Showing posts with label SPBW. Show all posts
Showing posts with label SPBW. Show all posts

Friday, 23 November 2018

Launch of new brewery in Southport

The Grasshopper, venue of the launch of Tyton Brewery
Exciting news for local beer drinkers: a new brewery in Southport will be launched at a popular local pub next month. Tom Anderson from Tyton Brewery in Ainsdale will present his first beer at the Grasshopper, Sandon Road, Hillside, on Monday 3 December at the start of a meeting of CoLAPS (the Coast of Lancashire Ale Preservation Society). The meeting opens at 7:30pm.

This group is a branch of the Society for Preservation of Beers from the Wood (SPBW), CAMRA's older sibling. The SPBW has similar aims to CAMRA but tends to have a more social focus; quite a few people belong to both, and if you wish to join CoLAPS, why not apply on the night?

As well as presenting Tyton's first beer, this meeting will double up as a Christmas Social, and attendees are encouraged to bring partners, friends and family (over 18s). There will be a buffet with a £2 per head contribution towards costs, and for planning purposes the Grasshopper requests that you give them an indication of how many will be coming along (tel: 01704 569794).

Extract from an article I wrote for the CAMRA column in the Southport Visiter and Ormskirk Advertiser.

Saturday, 5 August 2017

Fined at the Grasshopper

A 'Meet The Brewer' night with a difference: the guest speaker at the monthly meeting of COLAPS (Coast Of Lancashire Ale Preservation Society, a branch of SPBW) at the Grasshopper on Sandon Road, Southport, will be John Marsden from Melwood Brewery giving a talk to on 'Fishy Business - what brewers add to beer!' Apparently he has offered to bring samples.

I presume the reference is to isinglass, a substance derived from the swim bladders of fish and used as finings to clear beer by dragging all the yeast and any other particles to the bottom. As I cannot stand the smell, let alone the taste, of any form of fish or seafood, it's just as well finings cannot be detected in the beer by our senses, remaining as they do at the bottom of the cask with the yeast.

Melwood Brewery is based in Knowsley Park in the old Kennels that once housed Lord Derby’s gundogs. The meeting is on Monday 7 August at 7.30 pm.

Tuesday, 28 February 2017

COLAPS at the Grasshopper in Southport.

Views of the Grasshopper, home of COLAPS
I have been sent this information about a new beer appreciation group being set up in Southport. It will be a branch of Society for Preservation of Beers from the Wood, (SPBW) which I joined many years ago at a CAMRA beer festival, but I let my membership lapse as it had no local presence in Merseyside or Lancashire at that time. That now looks like changing.
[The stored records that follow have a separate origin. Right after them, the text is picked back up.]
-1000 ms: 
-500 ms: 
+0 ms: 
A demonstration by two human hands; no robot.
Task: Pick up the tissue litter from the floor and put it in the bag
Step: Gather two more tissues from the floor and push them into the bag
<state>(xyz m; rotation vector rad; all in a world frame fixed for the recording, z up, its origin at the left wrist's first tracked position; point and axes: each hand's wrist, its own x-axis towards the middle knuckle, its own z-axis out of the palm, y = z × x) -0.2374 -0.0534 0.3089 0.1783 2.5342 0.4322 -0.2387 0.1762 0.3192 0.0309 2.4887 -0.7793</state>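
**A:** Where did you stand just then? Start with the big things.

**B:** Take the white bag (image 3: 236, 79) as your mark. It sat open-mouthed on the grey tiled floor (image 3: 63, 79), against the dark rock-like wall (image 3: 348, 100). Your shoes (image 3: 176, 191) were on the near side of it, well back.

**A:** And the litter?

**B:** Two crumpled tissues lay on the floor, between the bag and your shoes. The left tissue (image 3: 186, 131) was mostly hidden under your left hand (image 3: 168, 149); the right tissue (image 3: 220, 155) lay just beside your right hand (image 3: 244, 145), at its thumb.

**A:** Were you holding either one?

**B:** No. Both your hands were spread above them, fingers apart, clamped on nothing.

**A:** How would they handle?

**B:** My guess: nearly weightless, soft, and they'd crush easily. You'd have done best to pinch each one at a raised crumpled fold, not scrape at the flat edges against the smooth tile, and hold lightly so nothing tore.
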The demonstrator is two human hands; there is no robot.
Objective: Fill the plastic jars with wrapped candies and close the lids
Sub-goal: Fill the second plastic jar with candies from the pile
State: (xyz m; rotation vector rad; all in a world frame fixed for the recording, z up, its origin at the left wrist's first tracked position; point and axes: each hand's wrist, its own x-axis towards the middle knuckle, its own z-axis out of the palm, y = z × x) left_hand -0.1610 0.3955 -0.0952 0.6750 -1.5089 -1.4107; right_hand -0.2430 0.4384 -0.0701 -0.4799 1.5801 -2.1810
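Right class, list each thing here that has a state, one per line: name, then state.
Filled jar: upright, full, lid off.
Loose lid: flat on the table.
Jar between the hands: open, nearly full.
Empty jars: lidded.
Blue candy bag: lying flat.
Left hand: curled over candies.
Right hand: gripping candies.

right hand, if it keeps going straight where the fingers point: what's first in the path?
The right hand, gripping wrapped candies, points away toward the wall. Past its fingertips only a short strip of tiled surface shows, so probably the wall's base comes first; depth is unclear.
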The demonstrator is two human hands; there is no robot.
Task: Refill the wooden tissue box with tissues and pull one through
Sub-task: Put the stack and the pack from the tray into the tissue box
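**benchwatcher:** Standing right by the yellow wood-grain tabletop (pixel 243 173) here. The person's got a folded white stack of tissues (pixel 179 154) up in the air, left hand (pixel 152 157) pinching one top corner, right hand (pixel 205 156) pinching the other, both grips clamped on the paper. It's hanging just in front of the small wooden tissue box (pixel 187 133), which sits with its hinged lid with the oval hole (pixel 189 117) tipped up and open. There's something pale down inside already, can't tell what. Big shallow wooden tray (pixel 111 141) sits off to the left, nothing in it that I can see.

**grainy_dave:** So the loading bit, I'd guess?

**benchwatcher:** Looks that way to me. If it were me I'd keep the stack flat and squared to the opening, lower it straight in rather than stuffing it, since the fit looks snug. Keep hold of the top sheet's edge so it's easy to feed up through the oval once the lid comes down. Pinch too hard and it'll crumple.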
A new branch of SPBW is being formed in Southport by a group of local beer enthusiasts. The branch will cover Merseyside and the Coast of Lancashire and inland areas served by transport links to Southport and will name itself the Coast of Lancashire Ale Preservation Society or COLAPS for short. 

SPBW was founded in 1963 and predates the beer campaigning group CAMRA by several years. Whilst it shares many of the same aims as CAMRA, the emphasis is less on political lobbying and campaigning, and more on the social side of things. The intention is to promote good beer by drinking the stuff.

The new branch describes its aims as:
  1. to stimulate the brewi ng and encourage the drinking of traditional draught beer, drawn direct from the cask by gravity, or by a hand pump, or by other traditional methods. 
  2. to lend support to those brewers who brew good quality cask conditioned beer and those pubs who serve cask conditioned beer in excellent condition. 
  3. to encourage consumption of cask conditioned ales served in convivial environments without modern distractions such as television, loud music and gambling machines.
  4. to encourage the revival of traditional serving methods such as the use of wooden casks for beer dispense. To support and encourage breweries and pubs who use wooden casks and coopers that produce them.
The first meeting of the group is at 7.30pm on Monday 6 March at The Grasshopper Micropub, 70 Sandon Road, Southport. Everyone with an interest in beer or having a good time is welcome to attend. They plan to have regular monthly meetings on the first Monday of every month at the Grasshopper and a series of guest speakers are lined up.

Chairman Simon Barter said, "We want to make the meetings as friendly and welcoming as possible. They will be more social than procedural. We want people to come along and pitch in with ideas for outings to great pubs, breweries and beer festivals and the like."